■ **Directions**: Write every line below out again exactly, images omitted.

++++ Given material ++++

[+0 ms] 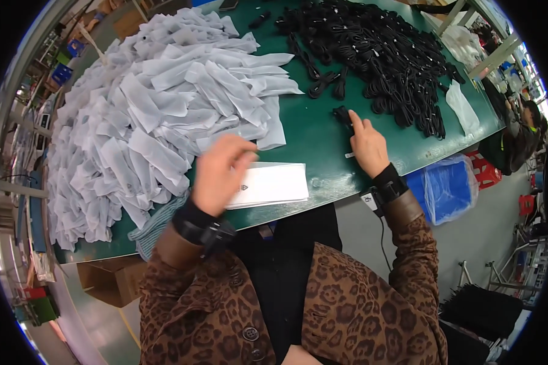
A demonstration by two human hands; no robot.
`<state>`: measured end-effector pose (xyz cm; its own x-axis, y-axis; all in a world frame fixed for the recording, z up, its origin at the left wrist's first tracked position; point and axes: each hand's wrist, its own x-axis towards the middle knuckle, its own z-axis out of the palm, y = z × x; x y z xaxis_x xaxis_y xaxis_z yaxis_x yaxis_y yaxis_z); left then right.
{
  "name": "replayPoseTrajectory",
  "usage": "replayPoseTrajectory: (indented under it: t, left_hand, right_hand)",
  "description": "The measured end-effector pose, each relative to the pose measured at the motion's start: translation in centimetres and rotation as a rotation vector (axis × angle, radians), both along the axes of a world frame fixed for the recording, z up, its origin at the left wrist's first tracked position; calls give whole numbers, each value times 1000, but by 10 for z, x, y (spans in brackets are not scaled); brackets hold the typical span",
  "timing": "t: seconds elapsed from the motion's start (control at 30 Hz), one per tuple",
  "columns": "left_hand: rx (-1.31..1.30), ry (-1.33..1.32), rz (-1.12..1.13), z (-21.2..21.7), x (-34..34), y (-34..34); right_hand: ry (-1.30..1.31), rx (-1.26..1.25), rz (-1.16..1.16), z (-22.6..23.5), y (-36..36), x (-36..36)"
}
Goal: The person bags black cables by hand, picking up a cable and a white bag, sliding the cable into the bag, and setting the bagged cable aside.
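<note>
Clearly, what we handle is a small black cable bundle [342,115], a short, compact coil, and just left of it a flat white stack of sleeves [274,182], smooth and bright, with a small dark printed mark near its left end. Both lie toward our side of a glossy green table [326,176].

Around them, a wide heap of pale, translucent bags [170,100] fills the table's left half and reaches almost to the white stack. At the far right is a thick pile of black cables [377,55], with a loose white bag [463,109] at its right edge. A blue striped cloth [158,228] sits by our left wrist. Below the table edge on the right we see a blue bin [425,190] with a clear liner, and on the left a cardboard box [112,281].

Our right hand [369,148] partly hides the bundle: its fingers are closed on the near end, while the far end pokes out beyond the index fingertip. Our left hand [223,173], blurred and with curled fingers, covers the white stack's left end; we cannot tell whether it grips anything.
</note>
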<state>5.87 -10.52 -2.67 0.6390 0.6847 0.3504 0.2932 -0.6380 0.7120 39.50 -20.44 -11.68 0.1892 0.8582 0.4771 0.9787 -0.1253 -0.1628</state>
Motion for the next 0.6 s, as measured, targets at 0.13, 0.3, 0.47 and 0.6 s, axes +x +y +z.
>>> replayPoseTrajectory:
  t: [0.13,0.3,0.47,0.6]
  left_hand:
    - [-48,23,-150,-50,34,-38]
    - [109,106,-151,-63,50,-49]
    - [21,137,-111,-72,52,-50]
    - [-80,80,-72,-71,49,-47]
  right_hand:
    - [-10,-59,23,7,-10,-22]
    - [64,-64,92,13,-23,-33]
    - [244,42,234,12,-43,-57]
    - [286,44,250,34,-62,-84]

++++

■ **Written solution**:
[+0 ms] 
A demonstration by two human hands; no robot.
`<state>`: measured end-effector pose (xyz cm; its own x-axis, y-axis; all in a world frame fixed for the recording, z up, its origin at the left wrist's first tracked position; point and axes: each hand's wrist, its own x-axis towards the middle knuckle, its own z-axis out of the palm, y = z × x; x y z xaxis_x xaxis_y xaxis_z yaxis_x yaxis_y yaxis_z); left then right.
{
  "name": "replayPoseTrajectory",
  "usage": "replayPoseTrajectory: (indented under it: t, left_hand, right_hand)",
  "description": "The measured end-effector pose, each relative to the pose measured at the motion's start: translation in centimetres and rotation as a rotation vector (axis × angle, radians), both along the axes of a world frame fixed for the recording, z up, its origin at the left wrist's first tracked position; calls give whole numbers, each value times 1000, but by 10 for z, x, y (spans in brackets are not scaled); brackets hold the typical span",
  "timing": "t: seconds elapsed from the motion's start (control at 30 Hz), one per tuple",
  "columns": "left_hand: rx (-1.31..1.30), ry (-1.33..1.32), rz (-1.12..1.13), z (-21.2..21.7), x (-34..34), y (-34..34); right_hand: ry (-1.30..1.31), rx (-1.26..1.25), rz (-1.16..1.16), z (-22.6..23.5), y (-36..36), x (-36..36)"
}
Goal: The person bags black cables by hand, picking up a cable and a white bag, sliding the cable into the bag, and setting the bagged cable aside.
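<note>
Clearly, what we handle is a small black cable bundle [342,115], a short, compact coil, and just left of it a flat white stack of sleeves [274,182], smooth and bright, with a small dark printed mark near its left end. Both lie toward our side of a glossy green table [326,176].

Around them, a wide heap of pale, translucent bags [170,100] fills the table's left half and reaches almost to the white stack. At the far right is a thick pile of black cables [377,55], with a loose white bag [463,109] at its right edge. A blue striped cloth [158,228] sits by our left wrist. Below the table edge on the right we see a blue bin [425,190] with a clear liner, and on the left a cardboard box [112,281].

Our right hand [369,148] partly hides the bundle: its fingers are closed on the near end, while the far end pokes out beyond the index fingertip. Our left hand [223,173], blurred and with curled fingers, covers the white stack's left end; we cannot tell whether it grips anything.
</note>
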<state>5.87 -10.52 -2.67 0.6390 0.6847 0.3504 0.2932 -0.6380 0.7120 39.50 -20.44 -11.68 0.1892 0.8582 0.4771 0.9787 -0.1253 -0.1628</state>
Motion for the next 0.6 s, as measured, targets at 0.13, 0.3, 0.47 and 0.6 s, axes +x +y +z.
>>> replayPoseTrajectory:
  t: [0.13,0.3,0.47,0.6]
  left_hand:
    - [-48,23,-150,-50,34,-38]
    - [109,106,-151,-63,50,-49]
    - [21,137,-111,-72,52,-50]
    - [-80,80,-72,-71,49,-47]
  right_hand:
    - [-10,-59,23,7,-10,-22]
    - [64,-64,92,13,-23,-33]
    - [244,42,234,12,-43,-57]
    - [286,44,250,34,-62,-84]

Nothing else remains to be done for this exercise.